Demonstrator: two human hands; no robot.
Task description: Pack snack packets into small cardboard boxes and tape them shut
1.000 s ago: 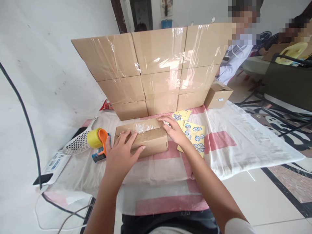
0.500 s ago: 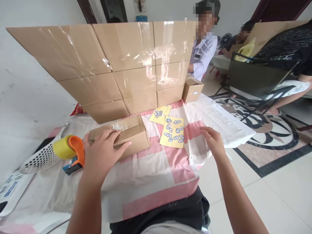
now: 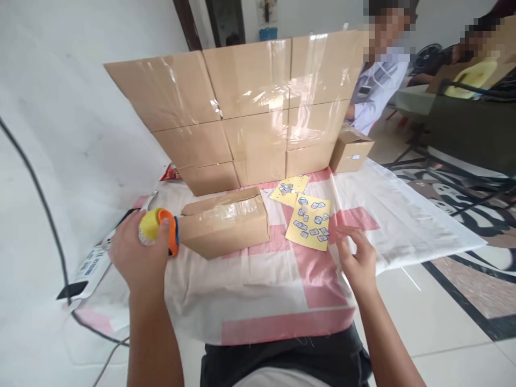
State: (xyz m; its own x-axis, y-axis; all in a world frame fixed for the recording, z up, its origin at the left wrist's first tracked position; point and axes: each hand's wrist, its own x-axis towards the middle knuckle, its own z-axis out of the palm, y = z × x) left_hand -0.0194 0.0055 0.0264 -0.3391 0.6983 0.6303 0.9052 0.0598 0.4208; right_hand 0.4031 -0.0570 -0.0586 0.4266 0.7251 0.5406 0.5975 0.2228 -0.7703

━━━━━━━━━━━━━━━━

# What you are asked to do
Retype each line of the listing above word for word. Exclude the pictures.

# Response below
Demonstrator: two human hands; no robot.
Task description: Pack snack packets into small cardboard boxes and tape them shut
1.000 s ago: 
0.500 s ago: 
now: 
State: (xyz m; its own x-axis, y-axis; all in a world frame fixed for the recording, z up, its origin at the left wrist's first tracked position; point and axes: each hand's wrist, its own x-axis towards the middle knuckle, its own z-axis out of the palm, y = z × x) left_hand -0.0194 0.0055 0.0264 -0.3391 0.6983 0.6303 0.9052 0.0598 0.4208; right_hand 0.4031 -0.0570 -0.0586 0.4266 0.7251 0.5406 0.5975 0.2228 -0.7703

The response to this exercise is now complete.